WHAT TO PRODUCE: Retype the entries exactly, but skip the pictures.

╭─ DATASET

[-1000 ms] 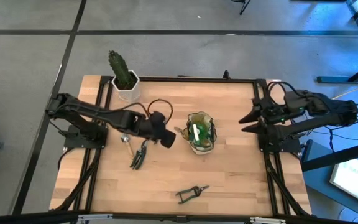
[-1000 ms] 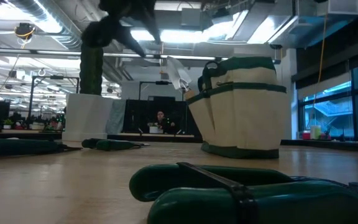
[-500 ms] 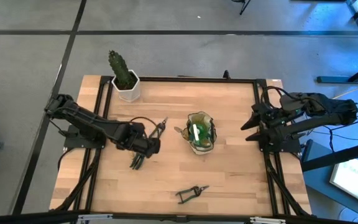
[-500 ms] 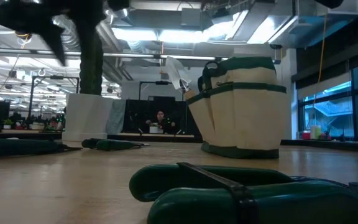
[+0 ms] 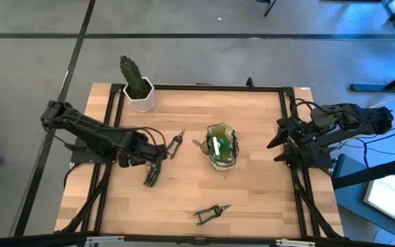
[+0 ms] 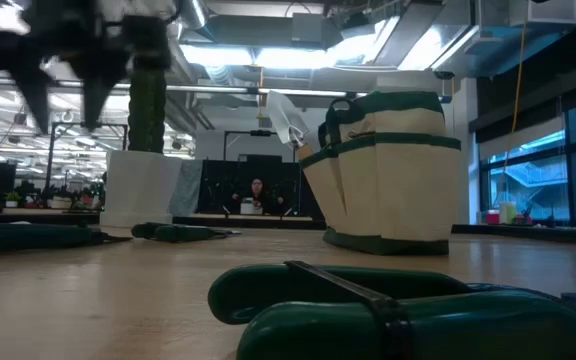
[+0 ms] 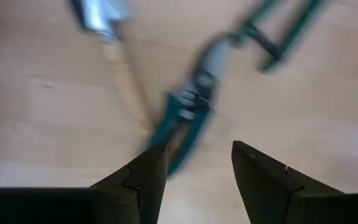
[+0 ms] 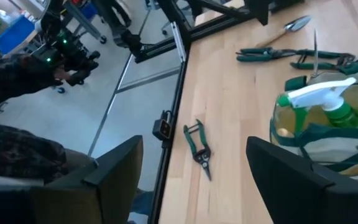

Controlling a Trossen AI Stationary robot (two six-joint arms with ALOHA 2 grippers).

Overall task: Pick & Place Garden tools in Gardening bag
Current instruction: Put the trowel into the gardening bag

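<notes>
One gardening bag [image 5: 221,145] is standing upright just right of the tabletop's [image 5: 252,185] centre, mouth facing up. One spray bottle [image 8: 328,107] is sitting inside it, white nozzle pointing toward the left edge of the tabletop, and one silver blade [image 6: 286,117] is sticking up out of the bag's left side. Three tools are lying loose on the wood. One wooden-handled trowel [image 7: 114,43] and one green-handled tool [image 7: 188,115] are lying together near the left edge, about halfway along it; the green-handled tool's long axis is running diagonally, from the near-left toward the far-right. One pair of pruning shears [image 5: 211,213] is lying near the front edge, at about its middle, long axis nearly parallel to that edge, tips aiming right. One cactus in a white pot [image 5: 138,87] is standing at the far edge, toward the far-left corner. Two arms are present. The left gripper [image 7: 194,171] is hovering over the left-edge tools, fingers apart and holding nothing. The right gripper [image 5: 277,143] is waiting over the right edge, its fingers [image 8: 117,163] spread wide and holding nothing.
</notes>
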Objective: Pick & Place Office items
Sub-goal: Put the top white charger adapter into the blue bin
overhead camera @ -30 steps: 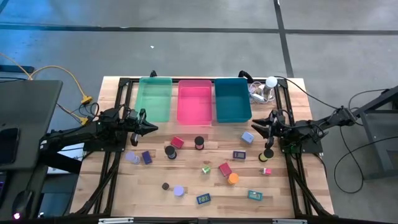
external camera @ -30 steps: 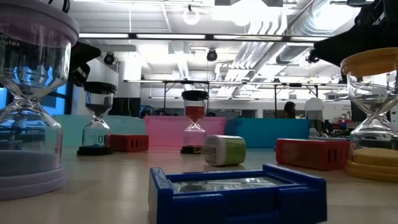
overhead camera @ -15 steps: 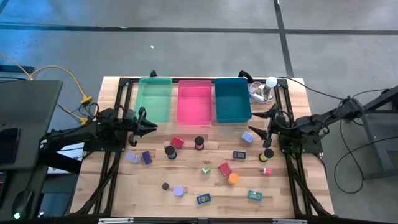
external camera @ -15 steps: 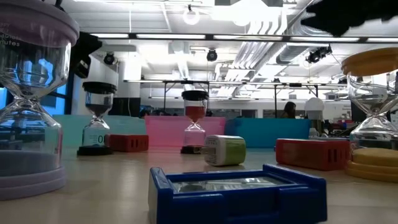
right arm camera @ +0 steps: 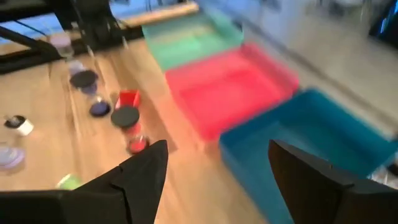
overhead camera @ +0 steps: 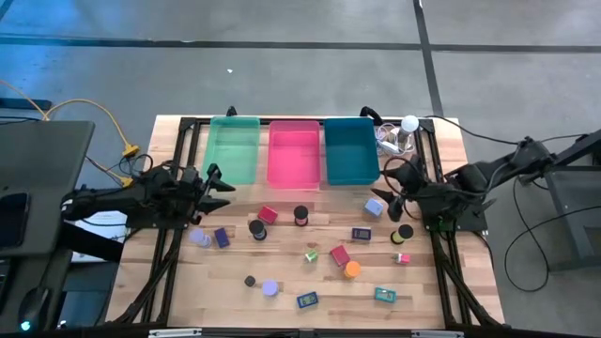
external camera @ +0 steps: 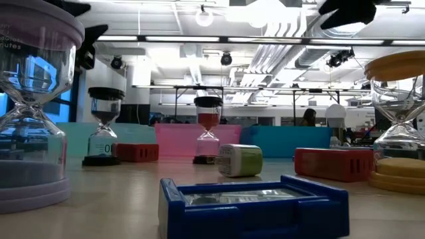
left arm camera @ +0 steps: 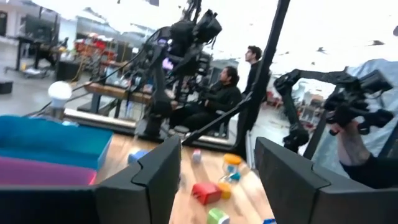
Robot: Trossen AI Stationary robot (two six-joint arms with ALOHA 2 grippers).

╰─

REPLY:
[-1000 ms] 
[-1000 ms] 
[-500 ms] 
[-500 ms] 
[+0 ms] 
[+0 ms] 
[+0 ms] 
[+0 ms] 

Controlling a Trossen AI Stationary robot (two six-joint arms with ALOHA 2 grippers).

Overall task: Pick & Place Garden tools in Gardening bag
Current instruction: Put the trowel into the gardening bag

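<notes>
One gardening bag [image 5: 221,145] is standing upright just right of the tabletop's [image 5: 252,185] centre, mouth facing up. One spray bottle [image 8: 328,107] is sitting inside it, white nozzle pointing toward the left edge of the tabletop, and one silver blade [image 6: 286,117] is sticking up out of the bag's left side. Three tools are lying loose on the wood. One wooden-handled trowel [image 7: 114,43] and one green-handled tool [image 7: 188,115] are lying together near the left edge, about halfway along it; the green-handled tool's long axis is running diagonally, from the near-left toward the far-right. One pair of pruning shears [image 5: 211,213] is lying near the front edge, at about its middle, long axis nearly parallel to that edge, tips aiming right. One cactus in a white pot [image 5: 138,87] is standing at the far edge, toward the far-left corner. Two arms are present. The left gripper [image 7: 194,171] is hovering over the left-edge tools, fingers apart and holding nothing. The right gripper [image 5: 277,143] is waiting over the right edge, its fingers [image 8: 117,163] spread wide and holding nothing.
</notes>
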Objective: Pick & Place Office items
Sub-goal: Put the top white charger adapter into the blue bin
overhead camera @ -30 steps: 
external camera @ -30 steps: 
overhead camera @ -15 steps: 
external camera @ -15 steps: 
right arm camera @ +0 steps: 
overhead camera @ +0 steps: 
external camera @ +0 steps: 
left arm camera @ +0 steps: 
Robot: Trossen AI Stationary robot (two six-joint arms with ALOHA 2 grippers).

No more work is required for the exercise.